WHAT YOU NEED TO DO: Omit all pictures. Copy exactly the lines from the line containing "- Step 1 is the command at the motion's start" to the end of the listing, with both ends included.

DATA BELOW:
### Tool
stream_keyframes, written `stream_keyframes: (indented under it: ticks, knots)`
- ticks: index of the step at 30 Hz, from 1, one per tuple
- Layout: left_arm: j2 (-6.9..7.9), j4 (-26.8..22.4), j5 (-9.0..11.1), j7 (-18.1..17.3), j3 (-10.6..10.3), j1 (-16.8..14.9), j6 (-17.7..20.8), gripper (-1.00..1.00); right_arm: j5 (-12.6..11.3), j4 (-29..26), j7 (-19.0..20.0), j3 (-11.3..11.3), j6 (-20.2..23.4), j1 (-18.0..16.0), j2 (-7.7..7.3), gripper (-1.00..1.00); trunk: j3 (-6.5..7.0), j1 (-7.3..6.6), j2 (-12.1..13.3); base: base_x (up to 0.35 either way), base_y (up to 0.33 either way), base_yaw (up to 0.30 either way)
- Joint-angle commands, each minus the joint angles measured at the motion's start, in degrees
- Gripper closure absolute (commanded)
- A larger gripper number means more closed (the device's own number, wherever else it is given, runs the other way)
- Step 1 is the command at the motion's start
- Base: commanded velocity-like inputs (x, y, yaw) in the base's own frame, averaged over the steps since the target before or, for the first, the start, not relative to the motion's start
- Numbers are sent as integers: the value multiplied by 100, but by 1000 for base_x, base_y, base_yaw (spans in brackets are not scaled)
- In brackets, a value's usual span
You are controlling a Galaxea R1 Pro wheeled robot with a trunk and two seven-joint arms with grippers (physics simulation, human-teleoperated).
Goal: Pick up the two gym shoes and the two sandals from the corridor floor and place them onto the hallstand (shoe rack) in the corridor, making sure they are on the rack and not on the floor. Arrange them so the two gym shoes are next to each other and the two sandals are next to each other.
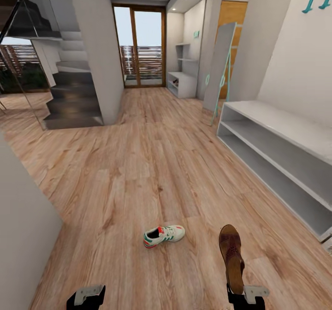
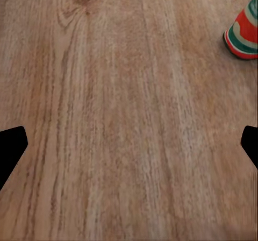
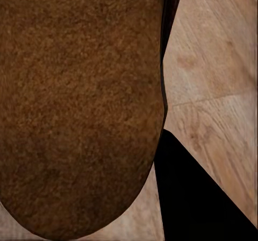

RESULT FOR THIS TASK:
- Step 1 is the command at the motion's start
- Base: commanded velocity-like inputs (x, y, yaw) in the base's own frame, averaged over the steps since the target before or, for the first, the start, not relative to the motion's start
- Numbers are sent as integers: the value multiplied by 100, but by 1000 for base_x, base_y, base_yaw (spans in brackets are not scaled)
- In brackets, a value's usual span
You are controlling a Galaxea R1 Pro wheeled robot with a trunk and two seven-joint arms with grippers (physics simulation, human-teleoperated).
Goal: Pick up the two gym shoes and the two sandals from the corridor floor and place them onto the hallstand (shoe rack) in the corridor, making sure they are on the rack and not on the floor. Arrange them so the two gym shoes are next to each other and the two sandals are next to each other.

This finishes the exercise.